This Plan is intended to be a plan maintained primarily for the purpose of providing
deferred compensation for a select group of management or highly compensated employees,
within the meaning of Title I of the Employee Retirement Income Security Act of 1974, as amended
and shall be interpreted in a manner consistent with such intention.
SECTION 1. DEFINITIONS. As hereinafter used:
1.1 "Board" means the Board of Directors of the Company.
1.2 "Cause" means (i) the willful and continued failure by the Eligible Employee to substantially
perform the Eligible Employee's duties with the Employer (other than any such failure resulting
from the Eligible Employee's incapacity due to physical or mental illness), or (ii) the willful engaging,
not in good faith, by the Eligible Employee in conduct which is demonstrably injurious to the
Company or any of its subsidiaries, monetarily or otherwise.
1.3 "Code" means the Internal Revenue Code of 1986, as it may be amended from time to time.
1.4 "Company" means ConocoPhillips or any successors thereto.
1.5 "Controlled Group" shall mean ConocoPhillips and its Subsidiaries.
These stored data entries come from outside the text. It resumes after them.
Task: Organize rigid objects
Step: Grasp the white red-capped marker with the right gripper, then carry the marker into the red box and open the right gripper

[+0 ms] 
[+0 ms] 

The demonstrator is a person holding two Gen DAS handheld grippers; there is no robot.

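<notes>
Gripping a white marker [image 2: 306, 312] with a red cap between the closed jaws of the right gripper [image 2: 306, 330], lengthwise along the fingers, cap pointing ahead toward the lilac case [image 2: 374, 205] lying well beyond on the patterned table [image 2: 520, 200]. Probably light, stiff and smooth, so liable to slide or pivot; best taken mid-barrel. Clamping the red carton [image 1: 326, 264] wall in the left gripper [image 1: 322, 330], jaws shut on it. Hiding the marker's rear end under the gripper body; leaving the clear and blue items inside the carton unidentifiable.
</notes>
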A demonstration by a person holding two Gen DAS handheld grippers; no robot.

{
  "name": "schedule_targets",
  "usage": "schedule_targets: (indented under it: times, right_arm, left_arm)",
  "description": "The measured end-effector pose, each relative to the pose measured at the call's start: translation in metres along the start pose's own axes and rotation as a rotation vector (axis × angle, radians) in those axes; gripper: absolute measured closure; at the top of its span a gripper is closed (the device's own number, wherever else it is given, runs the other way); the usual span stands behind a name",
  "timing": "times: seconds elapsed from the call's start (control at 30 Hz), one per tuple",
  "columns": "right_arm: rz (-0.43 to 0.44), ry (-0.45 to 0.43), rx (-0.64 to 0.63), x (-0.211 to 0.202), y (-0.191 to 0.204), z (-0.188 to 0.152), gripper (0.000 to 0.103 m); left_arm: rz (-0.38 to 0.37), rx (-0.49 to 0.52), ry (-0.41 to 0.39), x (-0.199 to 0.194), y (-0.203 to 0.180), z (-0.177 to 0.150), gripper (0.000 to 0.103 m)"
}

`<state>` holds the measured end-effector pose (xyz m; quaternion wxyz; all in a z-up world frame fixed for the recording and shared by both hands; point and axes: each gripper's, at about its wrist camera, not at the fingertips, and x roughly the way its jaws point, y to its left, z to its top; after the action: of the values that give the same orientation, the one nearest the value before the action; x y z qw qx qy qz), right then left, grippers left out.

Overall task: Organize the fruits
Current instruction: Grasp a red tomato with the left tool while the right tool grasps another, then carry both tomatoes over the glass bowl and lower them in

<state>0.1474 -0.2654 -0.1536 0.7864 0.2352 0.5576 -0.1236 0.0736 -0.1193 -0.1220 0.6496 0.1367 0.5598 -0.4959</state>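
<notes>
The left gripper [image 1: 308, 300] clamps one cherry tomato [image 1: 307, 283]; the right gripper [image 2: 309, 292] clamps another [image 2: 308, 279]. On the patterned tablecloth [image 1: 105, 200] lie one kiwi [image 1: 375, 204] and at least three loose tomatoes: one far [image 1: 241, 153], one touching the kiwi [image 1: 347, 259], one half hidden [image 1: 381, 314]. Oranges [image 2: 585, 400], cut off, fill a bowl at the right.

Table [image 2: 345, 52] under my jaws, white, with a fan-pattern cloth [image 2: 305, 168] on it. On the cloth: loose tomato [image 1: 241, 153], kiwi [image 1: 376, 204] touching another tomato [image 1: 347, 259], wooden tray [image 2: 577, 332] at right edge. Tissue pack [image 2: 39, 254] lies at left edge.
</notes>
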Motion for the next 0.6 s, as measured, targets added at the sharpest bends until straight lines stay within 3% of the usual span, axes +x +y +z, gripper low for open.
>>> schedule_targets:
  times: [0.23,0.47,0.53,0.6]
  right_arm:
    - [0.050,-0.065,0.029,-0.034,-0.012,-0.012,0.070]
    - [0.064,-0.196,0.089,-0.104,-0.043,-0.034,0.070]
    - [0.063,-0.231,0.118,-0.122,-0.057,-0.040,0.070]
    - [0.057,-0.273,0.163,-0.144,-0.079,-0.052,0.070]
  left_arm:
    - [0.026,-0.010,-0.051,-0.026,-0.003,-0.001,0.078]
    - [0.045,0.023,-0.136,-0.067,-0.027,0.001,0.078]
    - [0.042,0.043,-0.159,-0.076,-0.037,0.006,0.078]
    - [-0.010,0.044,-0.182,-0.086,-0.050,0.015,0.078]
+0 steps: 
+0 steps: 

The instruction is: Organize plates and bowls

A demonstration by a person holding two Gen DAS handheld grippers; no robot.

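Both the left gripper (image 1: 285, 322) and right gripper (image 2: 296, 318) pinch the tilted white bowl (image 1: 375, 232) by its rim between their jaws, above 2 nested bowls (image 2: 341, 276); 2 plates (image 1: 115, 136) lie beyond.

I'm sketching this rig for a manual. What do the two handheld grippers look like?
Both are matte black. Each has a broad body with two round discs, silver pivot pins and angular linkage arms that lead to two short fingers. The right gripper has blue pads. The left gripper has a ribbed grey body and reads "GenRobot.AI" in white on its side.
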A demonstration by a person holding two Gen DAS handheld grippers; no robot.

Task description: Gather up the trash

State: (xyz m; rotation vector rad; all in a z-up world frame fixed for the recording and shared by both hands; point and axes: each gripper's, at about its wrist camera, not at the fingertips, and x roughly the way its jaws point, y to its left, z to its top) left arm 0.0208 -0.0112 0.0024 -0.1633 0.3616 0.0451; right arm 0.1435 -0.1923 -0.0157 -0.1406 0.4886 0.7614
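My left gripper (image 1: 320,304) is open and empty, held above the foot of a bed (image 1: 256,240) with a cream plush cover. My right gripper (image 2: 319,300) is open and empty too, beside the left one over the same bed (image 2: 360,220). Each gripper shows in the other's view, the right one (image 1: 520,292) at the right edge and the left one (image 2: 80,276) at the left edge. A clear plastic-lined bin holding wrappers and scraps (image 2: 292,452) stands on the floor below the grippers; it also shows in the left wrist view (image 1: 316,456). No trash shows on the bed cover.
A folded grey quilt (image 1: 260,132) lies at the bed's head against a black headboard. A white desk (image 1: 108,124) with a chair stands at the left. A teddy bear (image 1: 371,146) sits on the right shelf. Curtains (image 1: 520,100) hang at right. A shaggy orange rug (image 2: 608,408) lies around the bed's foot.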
1.6 "Credited Compensation" of a Severed Employee means the aggregate of the Severed
Employee's annual base salary plus his or her annual incentive compensation, each as further
described below. For purposes of this definition, (a) annual base salary shall be determined
immediately prior to the Severance Date and (b) annual incentive compensation shall be deemed
Exhibit 10.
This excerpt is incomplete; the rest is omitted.